== What you should do ==
Number of lines with "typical" in the data: give that figure by itself.

== Provided records ==
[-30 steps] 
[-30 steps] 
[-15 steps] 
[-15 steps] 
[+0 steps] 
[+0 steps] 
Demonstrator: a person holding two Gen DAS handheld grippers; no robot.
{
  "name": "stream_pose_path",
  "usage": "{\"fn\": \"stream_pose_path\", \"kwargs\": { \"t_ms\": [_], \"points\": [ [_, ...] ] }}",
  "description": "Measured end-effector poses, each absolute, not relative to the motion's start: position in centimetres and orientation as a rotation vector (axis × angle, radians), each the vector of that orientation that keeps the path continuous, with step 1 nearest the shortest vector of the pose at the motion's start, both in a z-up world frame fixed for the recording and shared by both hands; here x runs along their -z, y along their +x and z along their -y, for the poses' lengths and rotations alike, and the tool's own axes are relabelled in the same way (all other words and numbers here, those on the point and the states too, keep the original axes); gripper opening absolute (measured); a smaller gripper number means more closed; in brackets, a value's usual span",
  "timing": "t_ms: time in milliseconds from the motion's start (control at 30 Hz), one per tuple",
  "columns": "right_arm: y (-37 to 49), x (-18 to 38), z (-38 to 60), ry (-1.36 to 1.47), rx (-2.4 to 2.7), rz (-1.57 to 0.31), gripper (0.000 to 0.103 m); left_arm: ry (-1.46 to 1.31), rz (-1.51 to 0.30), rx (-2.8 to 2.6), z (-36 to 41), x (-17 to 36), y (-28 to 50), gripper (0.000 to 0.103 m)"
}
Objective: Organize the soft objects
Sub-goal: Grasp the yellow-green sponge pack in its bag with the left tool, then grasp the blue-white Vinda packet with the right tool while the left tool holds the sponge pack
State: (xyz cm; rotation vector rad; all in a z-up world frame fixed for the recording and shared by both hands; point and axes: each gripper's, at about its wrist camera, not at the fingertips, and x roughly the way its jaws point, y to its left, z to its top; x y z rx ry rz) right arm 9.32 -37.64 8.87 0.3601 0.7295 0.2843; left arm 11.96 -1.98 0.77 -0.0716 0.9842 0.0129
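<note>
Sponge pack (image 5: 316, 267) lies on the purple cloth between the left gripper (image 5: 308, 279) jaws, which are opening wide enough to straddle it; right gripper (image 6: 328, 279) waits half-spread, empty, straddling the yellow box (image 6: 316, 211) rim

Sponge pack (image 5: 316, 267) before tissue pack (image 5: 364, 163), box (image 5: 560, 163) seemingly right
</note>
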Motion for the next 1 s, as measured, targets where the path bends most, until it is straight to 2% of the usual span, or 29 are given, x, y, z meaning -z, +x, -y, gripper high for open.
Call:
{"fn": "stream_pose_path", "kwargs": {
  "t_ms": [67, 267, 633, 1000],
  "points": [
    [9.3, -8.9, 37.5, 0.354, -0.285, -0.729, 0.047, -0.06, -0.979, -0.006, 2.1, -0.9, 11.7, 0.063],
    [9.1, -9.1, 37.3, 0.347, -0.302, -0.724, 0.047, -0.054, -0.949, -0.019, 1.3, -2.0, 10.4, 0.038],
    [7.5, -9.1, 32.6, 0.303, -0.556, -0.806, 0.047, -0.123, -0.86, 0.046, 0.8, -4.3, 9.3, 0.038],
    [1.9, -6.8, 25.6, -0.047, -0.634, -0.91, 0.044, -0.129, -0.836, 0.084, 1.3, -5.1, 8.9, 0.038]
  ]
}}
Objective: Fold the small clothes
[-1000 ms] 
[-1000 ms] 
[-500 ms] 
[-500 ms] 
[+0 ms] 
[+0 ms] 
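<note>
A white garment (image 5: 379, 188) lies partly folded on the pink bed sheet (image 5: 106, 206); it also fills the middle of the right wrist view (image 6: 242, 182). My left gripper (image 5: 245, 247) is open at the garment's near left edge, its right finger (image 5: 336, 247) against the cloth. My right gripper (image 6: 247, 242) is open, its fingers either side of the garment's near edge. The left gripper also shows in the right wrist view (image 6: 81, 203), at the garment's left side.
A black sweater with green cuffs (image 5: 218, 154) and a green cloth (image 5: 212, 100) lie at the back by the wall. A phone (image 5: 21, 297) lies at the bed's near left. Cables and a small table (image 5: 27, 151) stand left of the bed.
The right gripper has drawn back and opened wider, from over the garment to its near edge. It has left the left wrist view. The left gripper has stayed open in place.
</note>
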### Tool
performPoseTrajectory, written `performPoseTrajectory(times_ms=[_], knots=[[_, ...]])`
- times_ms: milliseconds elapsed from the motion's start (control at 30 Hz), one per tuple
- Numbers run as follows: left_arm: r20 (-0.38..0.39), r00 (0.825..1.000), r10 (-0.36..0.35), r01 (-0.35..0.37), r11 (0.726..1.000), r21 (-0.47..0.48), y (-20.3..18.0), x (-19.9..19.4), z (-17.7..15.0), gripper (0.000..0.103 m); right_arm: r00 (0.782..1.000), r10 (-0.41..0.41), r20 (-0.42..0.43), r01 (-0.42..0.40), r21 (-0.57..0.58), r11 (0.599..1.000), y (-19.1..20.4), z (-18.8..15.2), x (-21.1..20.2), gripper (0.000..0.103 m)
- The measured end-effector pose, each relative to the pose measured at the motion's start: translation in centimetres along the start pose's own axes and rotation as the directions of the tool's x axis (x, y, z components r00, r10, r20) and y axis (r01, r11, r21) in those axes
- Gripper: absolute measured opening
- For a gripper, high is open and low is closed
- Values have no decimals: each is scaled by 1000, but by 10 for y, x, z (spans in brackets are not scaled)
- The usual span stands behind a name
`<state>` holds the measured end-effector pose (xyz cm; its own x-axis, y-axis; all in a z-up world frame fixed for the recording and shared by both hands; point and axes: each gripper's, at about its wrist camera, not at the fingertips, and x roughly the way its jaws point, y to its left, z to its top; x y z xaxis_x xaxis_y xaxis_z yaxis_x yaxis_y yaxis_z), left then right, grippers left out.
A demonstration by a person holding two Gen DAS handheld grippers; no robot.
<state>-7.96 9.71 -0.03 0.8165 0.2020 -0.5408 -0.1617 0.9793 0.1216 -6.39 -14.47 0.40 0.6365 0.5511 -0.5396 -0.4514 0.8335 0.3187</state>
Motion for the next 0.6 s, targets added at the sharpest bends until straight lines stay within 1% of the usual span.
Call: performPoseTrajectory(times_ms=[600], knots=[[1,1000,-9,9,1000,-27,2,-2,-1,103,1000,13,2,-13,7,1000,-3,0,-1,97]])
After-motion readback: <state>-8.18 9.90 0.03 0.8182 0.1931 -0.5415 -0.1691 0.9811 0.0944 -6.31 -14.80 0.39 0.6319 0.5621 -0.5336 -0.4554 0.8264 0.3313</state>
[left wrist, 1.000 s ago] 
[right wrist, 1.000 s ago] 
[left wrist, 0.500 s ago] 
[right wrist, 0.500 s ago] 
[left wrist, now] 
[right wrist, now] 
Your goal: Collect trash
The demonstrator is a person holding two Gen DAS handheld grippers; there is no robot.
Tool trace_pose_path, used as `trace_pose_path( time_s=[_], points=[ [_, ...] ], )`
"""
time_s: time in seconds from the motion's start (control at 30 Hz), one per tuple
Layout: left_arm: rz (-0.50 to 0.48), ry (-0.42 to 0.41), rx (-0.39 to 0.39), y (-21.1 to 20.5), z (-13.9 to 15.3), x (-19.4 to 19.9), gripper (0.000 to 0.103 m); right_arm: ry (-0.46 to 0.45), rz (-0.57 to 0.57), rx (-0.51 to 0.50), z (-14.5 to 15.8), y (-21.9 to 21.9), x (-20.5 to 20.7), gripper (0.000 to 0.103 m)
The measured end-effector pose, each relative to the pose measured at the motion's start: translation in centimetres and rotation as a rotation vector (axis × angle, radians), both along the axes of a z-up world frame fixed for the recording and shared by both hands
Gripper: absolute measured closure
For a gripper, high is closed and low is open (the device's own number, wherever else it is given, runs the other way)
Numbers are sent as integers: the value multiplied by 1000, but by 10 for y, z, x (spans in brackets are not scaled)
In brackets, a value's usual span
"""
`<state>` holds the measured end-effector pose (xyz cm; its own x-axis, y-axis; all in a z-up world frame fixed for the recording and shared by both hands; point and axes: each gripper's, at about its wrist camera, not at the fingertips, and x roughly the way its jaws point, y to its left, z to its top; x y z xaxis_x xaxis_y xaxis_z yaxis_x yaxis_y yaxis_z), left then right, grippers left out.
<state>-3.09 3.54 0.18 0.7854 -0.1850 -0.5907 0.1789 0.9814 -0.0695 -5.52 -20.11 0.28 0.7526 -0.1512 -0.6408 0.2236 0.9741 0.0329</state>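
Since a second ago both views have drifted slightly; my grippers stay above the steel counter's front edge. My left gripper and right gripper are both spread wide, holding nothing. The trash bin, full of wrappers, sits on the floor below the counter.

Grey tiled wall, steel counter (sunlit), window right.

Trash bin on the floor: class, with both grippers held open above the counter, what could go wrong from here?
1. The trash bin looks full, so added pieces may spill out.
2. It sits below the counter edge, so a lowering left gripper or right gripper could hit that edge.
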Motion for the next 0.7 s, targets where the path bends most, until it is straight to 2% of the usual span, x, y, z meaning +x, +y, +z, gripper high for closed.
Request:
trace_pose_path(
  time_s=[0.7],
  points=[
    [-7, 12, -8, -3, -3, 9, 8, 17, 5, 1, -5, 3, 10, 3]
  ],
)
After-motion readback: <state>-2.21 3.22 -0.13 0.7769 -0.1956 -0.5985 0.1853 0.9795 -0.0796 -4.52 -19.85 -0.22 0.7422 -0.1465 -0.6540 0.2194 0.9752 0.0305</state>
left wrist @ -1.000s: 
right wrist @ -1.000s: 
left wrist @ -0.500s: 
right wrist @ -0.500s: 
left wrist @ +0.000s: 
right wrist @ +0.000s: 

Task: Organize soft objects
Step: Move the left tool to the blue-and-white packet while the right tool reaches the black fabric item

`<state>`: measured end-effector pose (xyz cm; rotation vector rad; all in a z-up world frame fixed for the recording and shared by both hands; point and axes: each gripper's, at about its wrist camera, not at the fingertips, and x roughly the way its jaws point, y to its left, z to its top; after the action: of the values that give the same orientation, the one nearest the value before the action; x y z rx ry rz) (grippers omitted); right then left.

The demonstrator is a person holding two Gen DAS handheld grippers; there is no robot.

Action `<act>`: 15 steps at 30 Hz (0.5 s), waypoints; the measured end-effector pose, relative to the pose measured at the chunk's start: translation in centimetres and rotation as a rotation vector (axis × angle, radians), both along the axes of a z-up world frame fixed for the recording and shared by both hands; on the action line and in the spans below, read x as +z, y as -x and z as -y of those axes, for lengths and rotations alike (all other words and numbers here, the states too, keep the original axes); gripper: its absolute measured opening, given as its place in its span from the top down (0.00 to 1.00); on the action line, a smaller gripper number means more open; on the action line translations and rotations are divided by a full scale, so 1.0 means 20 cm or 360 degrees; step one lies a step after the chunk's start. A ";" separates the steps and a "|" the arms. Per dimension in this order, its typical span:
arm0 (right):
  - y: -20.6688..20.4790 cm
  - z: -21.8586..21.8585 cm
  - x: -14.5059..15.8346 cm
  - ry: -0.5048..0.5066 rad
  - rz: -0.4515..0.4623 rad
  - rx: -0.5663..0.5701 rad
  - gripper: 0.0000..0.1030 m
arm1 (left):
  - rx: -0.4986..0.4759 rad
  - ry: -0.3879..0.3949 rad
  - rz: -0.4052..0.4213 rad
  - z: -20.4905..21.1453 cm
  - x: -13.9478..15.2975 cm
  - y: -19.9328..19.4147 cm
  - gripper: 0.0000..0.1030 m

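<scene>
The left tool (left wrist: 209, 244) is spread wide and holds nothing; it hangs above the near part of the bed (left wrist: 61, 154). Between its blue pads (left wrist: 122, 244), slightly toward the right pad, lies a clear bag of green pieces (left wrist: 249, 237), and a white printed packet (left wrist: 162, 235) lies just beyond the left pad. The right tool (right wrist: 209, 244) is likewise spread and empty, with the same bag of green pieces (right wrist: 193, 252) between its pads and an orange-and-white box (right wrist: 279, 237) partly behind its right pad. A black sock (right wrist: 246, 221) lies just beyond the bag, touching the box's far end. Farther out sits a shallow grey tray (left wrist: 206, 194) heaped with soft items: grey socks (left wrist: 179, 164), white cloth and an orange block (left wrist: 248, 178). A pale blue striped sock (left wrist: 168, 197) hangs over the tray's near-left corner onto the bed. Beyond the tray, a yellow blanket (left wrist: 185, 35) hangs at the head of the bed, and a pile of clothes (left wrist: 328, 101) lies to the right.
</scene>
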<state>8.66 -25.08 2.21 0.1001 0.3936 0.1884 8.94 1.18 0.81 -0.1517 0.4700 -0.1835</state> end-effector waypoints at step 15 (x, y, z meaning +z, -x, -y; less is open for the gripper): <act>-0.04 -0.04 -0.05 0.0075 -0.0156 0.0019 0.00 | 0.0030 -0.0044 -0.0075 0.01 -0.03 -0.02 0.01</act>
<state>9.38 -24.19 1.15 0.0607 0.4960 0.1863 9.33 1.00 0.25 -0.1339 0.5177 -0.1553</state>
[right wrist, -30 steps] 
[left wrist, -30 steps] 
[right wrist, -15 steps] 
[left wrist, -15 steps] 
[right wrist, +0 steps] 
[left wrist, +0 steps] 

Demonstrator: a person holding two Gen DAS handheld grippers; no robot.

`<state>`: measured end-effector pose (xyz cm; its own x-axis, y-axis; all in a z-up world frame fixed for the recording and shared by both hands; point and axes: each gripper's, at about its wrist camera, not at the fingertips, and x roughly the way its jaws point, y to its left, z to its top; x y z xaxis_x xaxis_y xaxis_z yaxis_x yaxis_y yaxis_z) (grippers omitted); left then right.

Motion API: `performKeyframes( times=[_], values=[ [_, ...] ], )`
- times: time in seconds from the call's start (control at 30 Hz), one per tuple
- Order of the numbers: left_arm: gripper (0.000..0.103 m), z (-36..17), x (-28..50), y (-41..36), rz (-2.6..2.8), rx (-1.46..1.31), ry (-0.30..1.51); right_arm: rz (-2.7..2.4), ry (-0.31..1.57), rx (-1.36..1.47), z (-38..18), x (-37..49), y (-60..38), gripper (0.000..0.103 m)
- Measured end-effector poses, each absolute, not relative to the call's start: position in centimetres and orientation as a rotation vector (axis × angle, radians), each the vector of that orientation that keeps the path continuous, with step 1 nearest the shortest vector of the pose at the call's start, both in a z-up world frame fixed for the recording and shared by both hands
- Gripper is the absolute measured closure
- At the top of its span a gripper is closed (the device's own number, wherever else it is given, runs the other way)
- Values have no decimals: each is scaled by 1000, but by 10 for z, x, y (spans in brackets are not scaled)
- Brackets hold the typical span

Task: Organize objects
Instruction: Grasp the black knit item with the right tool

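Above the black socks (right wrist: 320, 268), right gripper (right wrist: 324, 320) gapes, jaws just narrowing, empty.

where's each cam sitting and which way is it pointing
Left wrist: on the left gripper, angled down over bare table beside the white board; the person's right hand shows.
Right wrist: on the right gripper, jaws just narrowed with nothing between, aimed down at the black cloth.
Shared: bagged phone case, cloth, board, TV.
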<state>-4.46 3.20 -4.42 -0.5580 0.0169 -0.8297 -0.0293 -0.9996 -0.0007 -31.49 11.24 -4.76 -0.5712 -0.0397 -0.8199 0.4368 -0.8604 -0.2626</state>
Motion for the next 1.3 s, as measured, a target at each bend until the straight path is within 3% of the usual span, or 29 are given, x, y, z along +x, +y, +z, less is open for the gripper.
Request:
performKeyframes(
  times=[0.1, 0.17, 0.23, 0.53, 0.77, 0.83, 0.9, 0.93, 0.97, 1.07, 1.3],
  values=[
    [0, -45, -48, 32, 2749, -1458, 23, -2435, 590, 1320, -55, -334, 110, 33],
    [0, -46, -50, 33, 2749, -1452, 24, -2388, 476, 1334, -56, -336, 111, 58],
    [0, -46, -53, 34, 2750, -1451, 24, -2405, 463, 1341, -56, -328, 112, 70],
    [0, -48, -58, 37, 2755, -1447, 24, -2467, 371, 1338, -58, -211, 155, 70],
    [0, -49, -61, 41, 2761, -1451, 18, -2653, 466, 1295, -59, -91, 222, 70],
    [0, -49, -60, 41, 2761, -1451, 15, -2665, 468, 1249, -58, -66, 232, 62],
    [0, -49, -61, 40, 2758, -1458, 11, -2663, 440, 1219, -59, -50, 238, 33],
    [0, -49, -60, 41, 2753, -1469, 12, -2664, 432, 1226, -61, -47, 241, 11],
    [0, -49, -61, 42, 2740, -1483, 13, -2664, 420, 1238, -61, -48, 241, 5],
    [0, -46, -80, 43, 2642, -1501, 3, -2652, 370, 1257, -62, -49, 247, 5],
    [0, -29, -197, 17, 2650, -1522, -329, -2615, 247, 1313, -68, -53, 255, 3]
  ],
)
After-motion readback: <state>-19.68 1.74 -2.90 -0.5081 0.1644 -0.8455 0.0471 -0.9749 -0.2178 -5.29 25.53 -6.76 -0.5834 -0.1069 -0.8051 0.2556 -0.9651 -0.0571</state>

== Finished exercise ==
2